Y ya en el espacio se forma como espacio
y en la ausencia habitable se rezaga
en nombres que en las vértebras del sol nacen
y liberan las sombras bajo las piedras.
Y el poema es ahora constelación de sangre
o un río de pulsos y de oscuras puertas
que atraviesan las murallas de la nocturna lengua. (p. 16)

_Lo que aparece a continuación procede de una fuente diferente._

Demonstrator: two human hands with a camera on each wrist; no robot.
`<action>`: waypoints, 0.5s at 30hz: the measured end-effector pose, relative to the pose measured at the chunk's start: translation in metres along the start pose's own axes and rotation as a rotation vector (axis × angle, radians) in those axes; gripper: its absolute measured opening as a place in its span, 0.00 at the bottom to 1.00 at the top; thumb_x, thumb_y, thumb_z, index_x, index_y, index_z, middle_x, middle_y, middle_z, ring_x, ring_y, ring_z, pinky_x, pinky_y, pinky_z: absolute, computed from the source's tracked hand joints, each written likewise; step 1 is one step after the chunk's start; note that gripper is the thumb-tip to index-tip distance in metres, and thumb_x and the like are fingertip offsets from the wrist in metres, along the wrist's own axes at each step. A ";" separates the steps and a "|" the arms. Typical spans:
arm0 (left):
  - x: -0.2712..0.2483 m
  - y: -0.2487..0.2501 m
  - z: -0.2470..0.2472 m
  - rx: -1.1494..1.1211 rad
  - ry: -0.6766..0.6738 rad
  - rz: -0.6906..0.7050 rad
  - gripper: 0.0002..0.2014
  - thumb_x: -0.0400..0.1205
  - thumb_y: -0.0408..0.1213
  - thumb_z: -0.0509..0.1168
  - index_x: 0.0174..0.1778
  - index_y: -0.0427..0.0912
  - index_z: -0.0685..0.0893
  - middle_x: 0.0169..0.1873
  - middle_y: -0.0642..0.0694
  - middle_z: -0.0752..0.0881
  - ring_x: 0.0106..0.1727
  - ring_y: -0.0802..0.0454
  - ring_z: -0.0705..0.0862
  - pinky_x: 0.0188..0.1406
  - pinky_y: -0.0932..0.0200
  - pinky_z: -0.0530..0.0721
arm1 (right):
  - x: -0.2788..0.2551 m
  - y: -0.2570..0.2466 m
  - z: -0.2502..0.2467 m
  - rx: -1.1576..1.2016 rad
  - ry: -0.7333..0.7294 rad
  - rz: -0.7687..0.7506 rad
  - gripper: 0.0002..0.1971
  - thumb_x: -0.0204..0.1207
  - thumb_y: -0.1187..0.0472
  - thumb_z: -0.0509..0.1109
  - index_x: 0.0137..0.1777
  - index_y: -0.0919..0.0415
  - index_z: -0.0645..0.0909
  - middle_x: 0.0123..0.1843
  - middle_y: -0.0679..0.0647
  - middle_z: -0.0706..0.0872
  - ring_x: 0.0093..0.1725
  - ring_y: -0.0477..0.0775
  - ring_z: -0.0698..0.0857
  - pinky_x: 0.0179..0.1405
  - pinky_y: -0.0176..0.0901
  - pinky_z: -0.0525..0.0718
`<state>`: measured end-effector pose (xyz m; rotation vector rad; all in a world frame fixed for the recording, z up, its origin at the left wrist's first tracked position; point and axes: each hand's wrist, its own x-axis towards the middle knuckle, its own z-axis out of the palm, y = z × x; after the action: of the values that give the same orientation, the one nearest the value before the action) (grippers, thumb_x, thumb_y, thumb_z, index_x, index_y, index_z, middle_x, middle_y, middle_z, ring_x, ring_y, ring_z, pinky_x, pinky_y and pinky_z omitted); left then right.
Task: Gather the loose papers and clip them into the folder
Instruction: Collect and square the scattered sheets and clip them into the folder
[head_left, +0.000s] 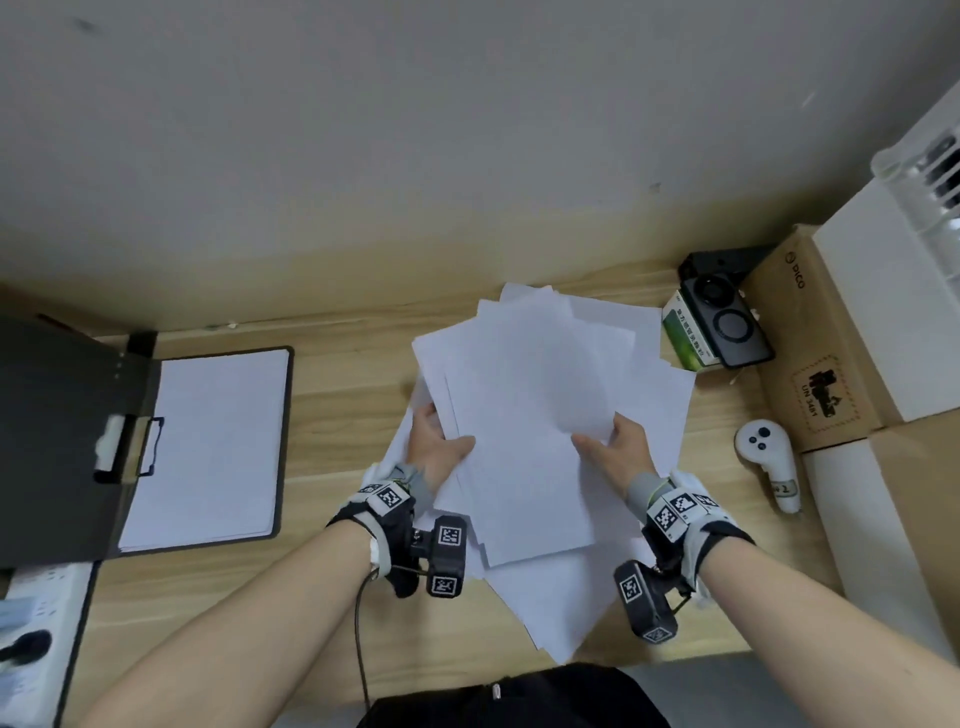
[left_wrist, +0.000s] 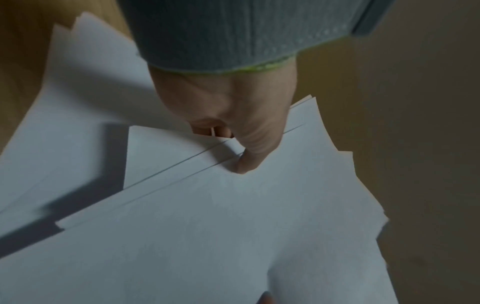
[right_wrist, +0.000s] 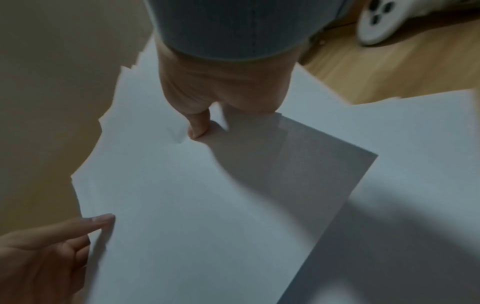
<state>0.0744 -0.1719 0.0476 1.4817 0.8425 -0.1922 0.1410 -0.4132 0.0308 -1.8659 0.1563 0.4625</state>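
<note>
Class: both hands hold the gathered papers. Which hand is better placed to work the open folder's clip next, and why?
Probably the left hand: the folder and its clip lie on its side. The right hand could keep its grip on the papers.

A light wood-grain desk (head_left: 332, 395) runs along the wall. At its left lies the open black folder (head_left: 78, 431), its inner board holding white sheets under a clip. In the middle, loose papers (head_left: 660, 395) lie spread out in an untidy overlapping fan, some corners reaching the near edge. To the right of them rests a white controller (head_left: 768, 457) with dark buttons, flat on the wood. Behind that, a green-and-white box (head_left: 685, 338) sits on the desk with a black device on it, beside brown cardboard boxes (head_left: 810, 358) stacked at the far right
</note>
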 end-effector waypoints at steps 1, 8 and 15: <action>-0.002 0.010 -0.013 -0.019 -0.001 0.016 0.29 0.74 0.20 0.70 0.67 0.44 0.71 0.57 0.42 0.87 0.52 0.46 0.88 0.44 0.54 0.88 | 0.000 -0.015 0.009 0.004 -0.014 -0.020 0.12 0.72 0.72 0.75 0.53 0.60 0.84 0.49 0.56 0.90 0.46 0.53 0.87 0.49 0.42 0.85; -0.009 0.094 -0.098 -0.075 0.055 0.149 0.15 0.74 0.20 0.69 0.55 0.35 0.84 0.53 0.38 0.90 0.51 0.40 0.89 0.55 0.43 0.88 | 0.007 -0.120 0.066 0.131 -0.072 -0.111 0.10 0.71 0.71 0.79 0.48 0.60 0.84 0.42 0.51 0.90 0.36 0.46 0.88 0.32 0.33 0.86; -0.024 0.100 -0.156 0.014 0.075 0.231 0.20 0.72 0.19 0.72 0.61 0.32 0.82 0.55 0.39 0.88 0.54 0.43 0.88 0.58 0.48 0.86 | -0.007 -0.131 0.108 0.191 -0.093 -0.102 0.18 0.63 0.66 0.85 0.52 0.66 0.86 0.46 0.57 0.93 0.44 0.53 0.92 0.46 0.45 0.89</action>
<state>0.0585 -0.0246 0.1617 1.5941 0.7238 0.0298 0.1522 -0.2691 0.1193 -1.6543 0.0409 0.4475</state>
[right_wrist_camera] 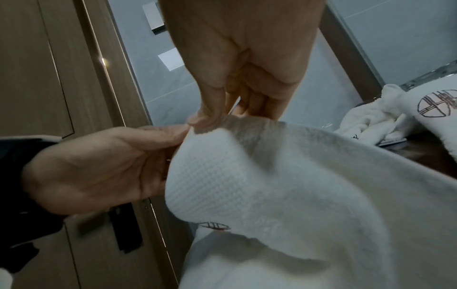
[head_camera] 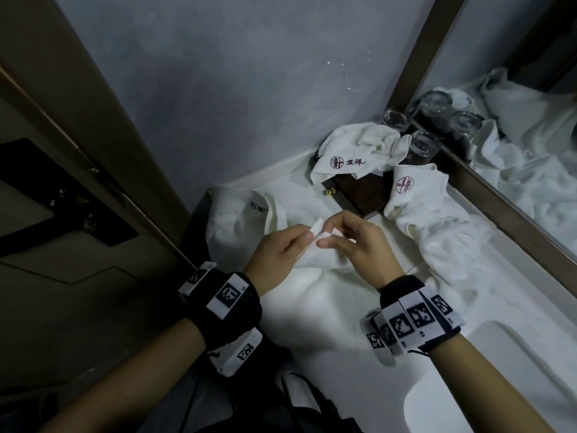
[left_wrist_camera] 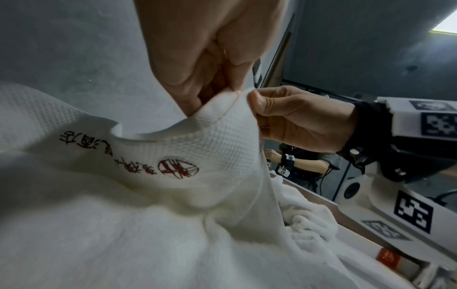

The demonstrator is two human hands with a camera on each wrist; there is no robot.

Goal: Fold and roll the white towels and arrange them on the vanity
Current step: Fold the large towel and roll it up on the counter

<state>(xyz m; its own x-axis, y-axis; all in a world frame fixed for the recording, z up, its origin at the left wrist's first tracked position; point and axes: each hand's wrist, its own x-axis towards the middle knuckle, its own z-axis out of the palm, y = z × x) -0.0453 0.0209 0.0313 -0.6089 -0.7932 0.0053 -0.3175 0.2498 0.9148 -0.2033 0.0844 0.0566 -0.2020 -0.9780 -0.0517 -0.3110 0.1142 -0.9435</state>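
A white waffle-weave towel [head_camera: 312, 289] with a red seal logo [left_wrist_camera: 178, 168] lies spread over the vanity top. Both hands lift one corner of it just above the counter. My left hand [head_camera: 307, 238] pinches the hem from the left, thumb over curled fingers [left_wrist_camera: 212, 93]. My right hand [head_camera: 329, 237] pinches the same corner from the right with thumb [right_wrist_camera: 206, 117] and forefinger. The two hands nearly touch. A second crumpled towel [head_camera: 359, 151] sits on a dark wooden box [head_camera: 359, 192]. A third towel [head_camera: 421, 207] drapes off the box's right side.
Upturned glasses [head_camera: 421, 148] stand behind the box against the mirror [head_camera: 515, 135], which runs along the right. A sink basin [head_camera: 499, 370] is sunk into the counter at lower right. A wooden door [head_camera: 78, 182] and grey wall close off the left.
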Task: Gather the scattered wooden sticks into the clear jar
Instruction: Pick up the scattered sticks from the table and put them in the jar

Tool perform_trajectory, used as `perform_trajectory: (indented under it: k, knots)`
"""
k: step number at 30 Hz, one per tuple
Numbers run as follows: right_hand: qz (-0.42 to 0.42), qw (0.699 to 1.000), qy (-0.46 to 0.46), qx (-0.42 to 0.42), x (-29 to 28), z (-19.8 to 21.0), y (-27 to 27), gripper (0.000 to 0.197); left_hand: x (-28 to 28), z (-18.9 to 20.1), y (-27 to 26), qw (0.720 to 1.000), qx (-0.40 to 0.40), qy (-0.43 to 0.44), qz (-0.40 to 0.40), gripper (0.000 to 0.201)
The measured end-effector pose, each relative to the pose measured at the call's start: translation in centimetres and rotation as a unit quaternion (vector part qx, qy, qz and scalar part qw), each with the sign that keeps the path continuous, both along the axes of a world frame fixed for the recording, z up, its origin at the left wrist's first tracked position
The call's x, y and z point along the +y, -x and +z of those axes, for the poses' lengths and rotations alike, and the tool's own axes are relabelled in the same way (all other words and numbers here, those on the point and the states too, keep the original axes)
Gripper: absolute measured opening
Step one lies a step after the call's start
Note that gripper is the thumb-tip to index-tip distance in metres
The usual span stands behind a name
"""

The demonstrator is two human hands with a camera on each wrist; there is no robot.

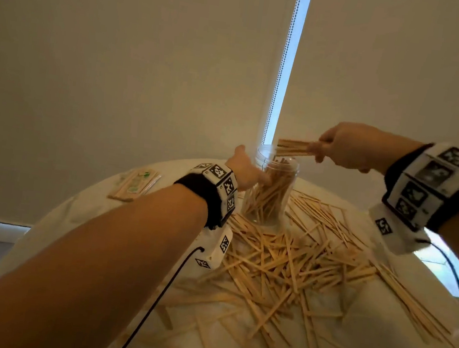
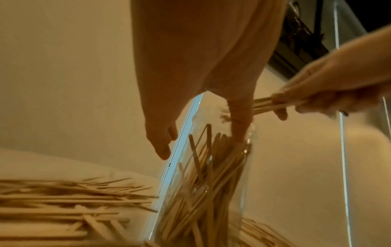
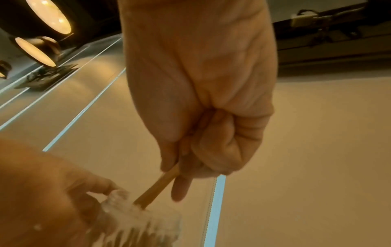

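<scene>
A flat packet of wrapped wooden sticks [image 1: 134,184] lay at the far left of the round white marble-look table [image 1: 79,213], well apart from the work. Behind the table hung pale roller blinds [image 1: 121,59] with a bright gap and a bead chain [image 1: 283,64] between them, and black cables ran from both wrist cameras. The left forearm crossed the near left of the table and hid part of the heap there.

One clear plastic jar [image 1: 270,196] stood upright at the far middle of the table, already holding a dense sheaf of sticks leaning inside it. The left hand [image 1: 244,172] was wrapped round its upper wall, thumb at the rim. The right hand [image 1: 350,148] pinched a small bundle of thin wooden sticks [image 1: 295,148] — several, too overlapped to count — held nearly level, their free ends just above the jar's open mouth.

The scattered wooden sticks [image 1: 292,265] — dozens, too many to count — lay criss-crossed on the table in front and to the right of the jar.
</scene>
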State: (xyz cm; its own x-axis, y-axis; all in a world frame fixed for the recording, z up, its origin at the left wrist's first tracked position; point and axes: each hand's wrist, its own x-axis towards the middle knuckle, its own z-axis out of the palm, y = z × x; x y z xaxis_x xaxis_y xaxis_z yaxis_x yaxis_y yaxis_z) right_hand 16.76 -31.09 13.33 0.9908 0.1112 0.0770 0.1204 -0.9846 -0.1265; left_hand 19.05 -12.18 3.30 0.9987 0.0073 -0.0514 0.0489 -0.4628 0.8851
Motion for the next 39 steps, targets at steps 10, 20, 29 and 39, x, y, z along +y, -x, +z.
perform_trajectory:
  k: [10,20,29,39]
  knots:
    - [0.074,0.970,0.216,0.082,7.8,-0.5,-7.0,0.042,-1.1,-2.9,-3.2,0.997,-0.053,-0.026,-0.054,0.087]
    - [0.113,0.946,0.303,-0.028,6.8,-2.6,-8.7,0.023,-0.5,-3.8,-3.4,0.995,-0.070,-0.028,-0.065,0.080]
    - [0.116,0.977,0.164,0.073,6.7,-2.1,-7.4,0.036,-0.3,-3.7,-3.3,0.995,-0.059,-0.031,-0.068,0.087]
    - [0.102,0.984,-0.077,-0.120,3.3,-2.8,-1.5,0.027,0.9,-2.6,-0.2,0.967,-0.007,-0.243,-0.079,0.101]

La palabra poética, pues, a la vez cruza lo nocturno, emprende un vuelo por la oscuridad y surge iluminada e iluminadora. Sohrab Sepehrí dice que se hace “pluma, emoción, iniciación”. Así, impulsada por el alba, después del instante suspenso, y custodiada por el dragón del silencio, nace la poesía envuelta en enigma, siendo ella misma luz y enigma. No es, pues, casual que el alba y el misterio se consideres fuentes de la poesía desde hace miles de años. Tal vez un nexo poético une estos dos conceptos en su propia esencia, tal vez enigma y luz son cosas muy próximas, y lo que impulsa al poema reside tanto en el hecho de asaltar lo desconocido y hacer visible lo invisible –cualidad también de la luz (por ello se pudo decir que es lo más manifiesto, como se ha dicho de la poesía que es lo “real absoluto”)- como en alcanzar la simultaneidad, plasmar la percepción armónica, esa otra forma de irisación comparable al fenómeno experimentado por la luz al cruzar un prisma, enigmático como la luz blanca que contiene en sí los colores.